## [Problem description]
Copy out each line of the data that includes the string "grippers".

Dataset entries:
--------------------------------------------------

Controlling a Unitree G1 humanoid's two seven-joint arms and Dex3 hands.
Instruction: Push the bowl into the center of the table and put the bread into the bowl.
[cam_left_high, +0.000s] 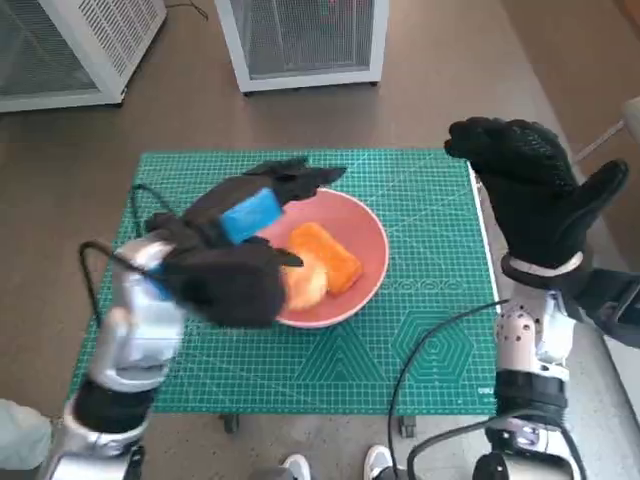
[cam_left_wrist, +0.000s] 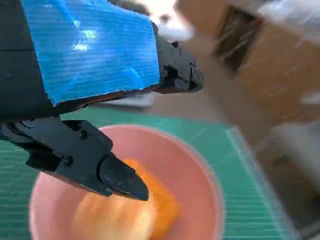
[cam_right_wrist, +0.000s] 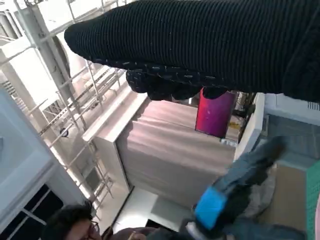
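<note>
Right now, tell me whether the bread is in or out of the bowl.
In. The orange bread lies inside the pink bowl, below the left hand; the left wrist view shows it on the bowl's floor.

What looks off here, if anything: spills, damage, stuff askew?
Nothing stands out. The bread lies inside the pink bowl, which sits upright near the middle of the green mat. The left hand hovers over the bowl holding nothing; the right hand is raised, open, beside the table.

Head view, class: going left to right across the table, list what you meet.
Left hand with blue tape → orange bread in the pink bowl → bare green cutting mat → right hand in black glove.
</note>
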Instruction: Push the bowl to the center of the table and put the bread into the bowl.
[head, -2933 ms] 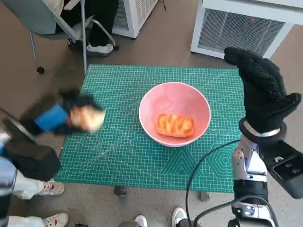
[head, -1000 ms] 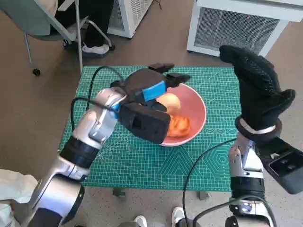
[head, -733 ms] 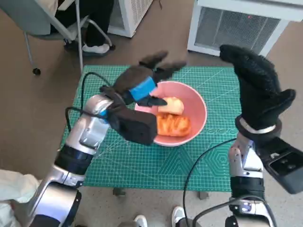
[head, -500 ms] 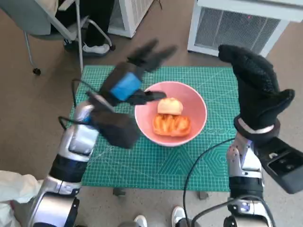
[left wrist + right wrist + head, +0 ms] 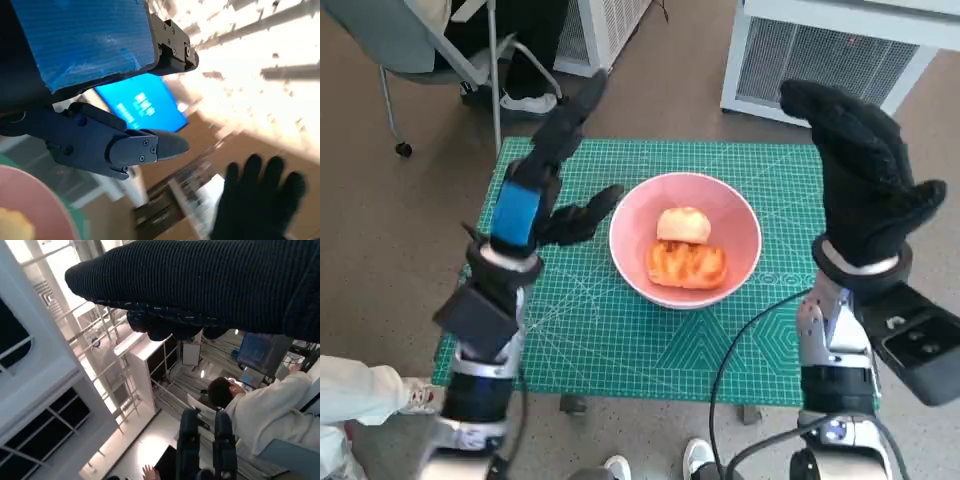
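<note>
one pink bowl point(image 5: 740, 215) holding two breads point(image 5: 685, 247), left hand point(image 5: 548, 170) released, right hand point(image 5: 865, 180) released, both raised

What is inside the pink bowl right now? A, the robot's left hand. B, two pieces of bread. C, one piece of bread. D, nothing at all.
B: the head view shows the pink bowl holding a pale round bun and an orange glazed bread beside it, while the left hand is raised off to the side, holding nothing.
</note>
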Robot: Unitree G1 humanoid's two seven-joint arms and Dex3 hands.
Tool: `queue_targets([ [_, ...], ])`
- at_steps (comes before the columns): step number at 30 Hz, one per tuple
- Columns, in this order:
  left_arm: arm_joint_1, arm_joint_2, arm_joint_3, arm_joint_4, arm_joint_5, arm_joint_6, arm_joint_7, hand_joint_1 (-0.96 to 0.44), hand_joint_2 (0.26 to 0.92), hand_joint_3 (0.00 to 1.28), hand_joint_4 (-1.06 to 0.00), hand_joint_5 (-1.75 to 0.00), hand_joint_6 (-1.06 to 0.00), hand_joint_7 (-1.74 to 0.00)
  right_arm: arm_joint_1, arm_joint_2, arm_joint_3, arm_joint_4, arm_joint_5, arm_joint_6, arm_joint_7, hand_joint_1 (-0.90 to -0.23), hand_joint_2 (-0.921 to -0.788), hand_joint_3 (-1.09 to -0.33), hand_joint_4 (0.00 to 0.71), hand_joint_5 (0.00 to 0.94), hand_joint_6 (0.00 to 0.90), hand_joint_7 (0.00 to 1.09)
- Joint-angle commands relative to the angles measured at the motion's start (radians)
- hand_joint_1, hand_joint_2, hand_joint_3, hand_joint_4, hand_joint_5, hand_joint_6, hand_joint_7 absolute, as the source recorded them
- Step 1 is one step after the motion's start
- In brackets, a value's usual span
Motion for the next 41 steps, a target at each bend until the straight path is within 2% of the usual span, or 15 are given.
queue_targets([
  [1, 0.019, -0.011, 0.008, 0.014, 0.031, -0.094, 0.029, -0.62, 0.921, 0.50, -0.24, -0.02, -0.35, -0.03, -0.003, 0.004, -0.003, 0.031, -0.033, -0.011, -0.023, -0.574, -0.921, -0.767, 0.003, 0.502, -0.001, 0.64],
  [8, 0.033, -0.028, -0.001, 0.034, 0.029, -0.160, 0.031, -0.64, 0.921, 0.50, -0.24, -0.01, -0.35, -0.02, -0.006, 0.000, 0.003, 0.036, -0.078, -0.007, -0.062, -0.564, -0.921, -0.809, 0.010, 0.487, -0.001, 0.63],
  [14, 0.043, -0.043, -0.003, 0.036, 0.024, -0.184, 0.039, -0.63, 0.921, 0.50, -0.23, 0.00, -0.35, -0.02, 0.006, -0.001, 0.016, 0.011, -0.091, 0.014, -0.079, -0.560, -0.921, -0.820, 0.016, 0.476, -0.001, 0.62],
  [27, 0.038, -0.047, 0.011, 0.052, -0.003, -0.183, 0.030, -0.61, 0.921, 0.49, -0.24, -0.01, -0.34, -0.01, 0.013, 0.001, 0.026, -0.004, -0.072, 0.037, -0.067, -0.572, -0.921, -0.821, 0.027, 0.461, -0.001, 0.62],
  [41, 0.050, -0.050, 0.007, 0.040, -0.031, -0.165, 0.010, -0.61, 0.921, 0.48, -0.25, 0.00, -0.35, -0.01, 0.017, -0.002, 0.038, -0.006, -0.075, 0.027, -0.059, -0.566, -0.921, -0.829, 0.025, 0.455, -0.001, 0.61],
])
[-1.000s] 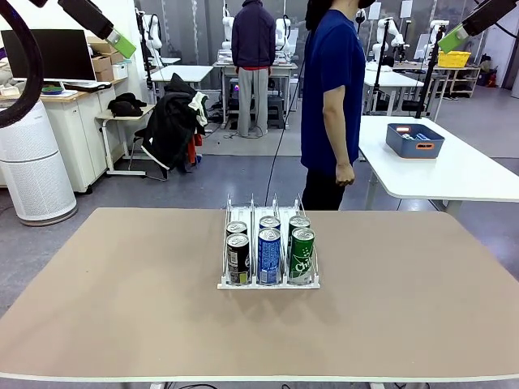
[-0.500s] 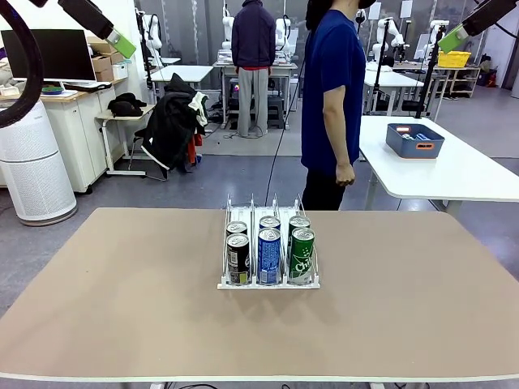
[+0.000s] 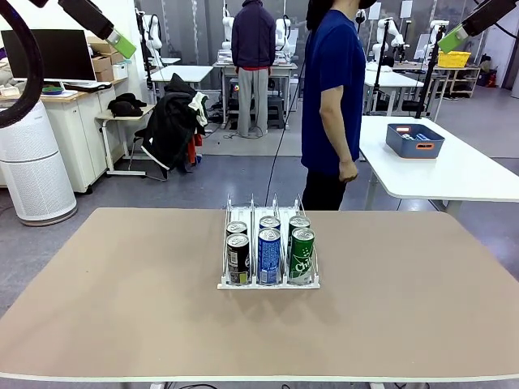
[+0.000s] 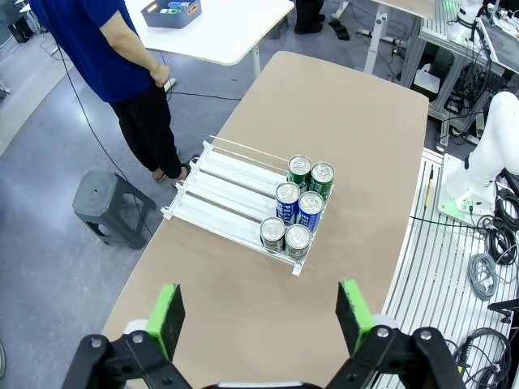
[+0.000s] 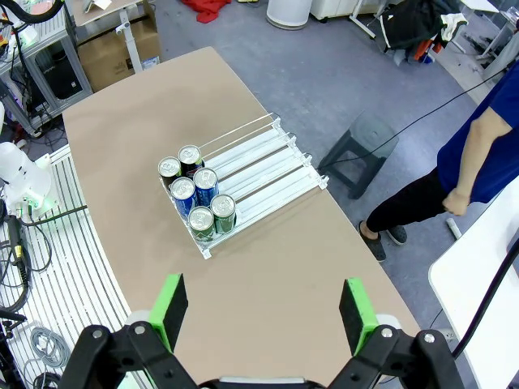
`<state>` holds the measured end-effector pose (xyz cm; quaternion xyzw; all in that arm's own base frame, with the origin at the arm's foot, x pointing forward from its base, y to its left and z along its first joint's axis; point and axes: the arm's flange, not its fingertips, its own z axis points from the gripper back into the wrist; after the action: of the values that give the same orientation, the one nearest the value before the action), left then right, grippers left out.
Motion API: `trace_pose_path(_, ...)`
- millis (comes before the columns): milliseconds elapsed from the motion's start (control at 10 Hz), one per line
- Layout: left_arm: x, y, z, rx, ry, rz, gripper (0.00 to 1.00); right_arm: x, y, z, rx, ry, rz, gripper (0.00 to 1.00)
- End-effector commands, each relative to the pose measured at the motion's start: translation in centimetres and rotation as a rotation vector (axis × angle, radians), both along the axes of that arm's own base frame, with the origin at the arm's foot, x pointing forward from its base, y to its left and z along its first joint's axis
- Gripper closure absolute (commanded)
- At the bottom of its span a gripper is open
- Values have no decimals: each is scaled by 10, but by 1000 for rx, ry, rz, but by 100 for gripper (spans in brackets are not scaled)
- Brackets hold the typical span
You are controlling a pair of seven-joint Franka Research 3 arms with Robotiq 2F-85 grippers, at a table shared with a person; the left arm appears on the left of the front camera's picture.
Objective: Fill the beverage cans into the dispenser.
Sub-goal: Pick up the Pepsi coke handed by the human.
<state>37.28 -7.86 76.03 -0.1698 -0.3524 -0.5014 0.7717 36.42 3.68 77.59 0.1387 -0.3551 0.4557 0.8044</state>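
We see the left end effector (image 4: 261, 318) spread wide, green pads (image 4: 169, 318) far apart with nothing between them, hanging high above the worktop (image 4: 340, 121). The right end effector (image 5: 264, 310) is also spread and empty, high over the worktop and looking down on it. In the front view one green-tipped finger (image 3: 120, 44) of the left arm pokes in at the top left corner, and one finger (image 3: 452, 37) of the right arm at the top right.

The dispenser (image 3: 268, 284) sits about mid-worktop, a little toward the far edge, with its lanes running from near edge to far edge. We count six cans upright in it, two per lane, one behind the other. All are packed at the end facing the worktop's near edge.
- Left lane: black cans (image 3: 238, 259).
- Middle lane: blue cans (image 3: 269, 255).
- Right lane: green cans (image 3: 302, 255).

In the wrist views the far stretch of each lane shows its white base.

A person (image 3: 332, 89) in a blue shirt and dark trousers stands on the floor just past the far edge. They are side-on to us, with a hand (image 3: 347, 172) down at the hip, well apart from the dispenser.

Beyond the person, to the right, a white table (image 3: 462, 174) carries a blue-grey bin (image 3: 414, 139).
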Motion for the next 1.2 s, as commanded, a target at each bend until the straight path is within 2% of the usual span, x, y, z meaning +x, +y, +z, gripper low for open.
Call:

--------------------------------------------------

## [The completed task]
`<state>` holds the measured end-effector pose (xyz cm; quaternion xyzw; all in that arm's own base frame, with the origin at the arm's foot, x pointing forward from its base, y to its left and z along its first joint's axis; point and axes: the arm's flange, not its fingertips, its own z axis points from the gripper back into the wrist; after the action: of the values that give the same orientation, the one nearest the value before the action), left then right, grippers left out.
You are controlling a pair of seven-joint Franka Research 3 arms with Robotiq 2F-85 grippers, at a table shared with a person; the left arm appears on the left of the front camera's picture.

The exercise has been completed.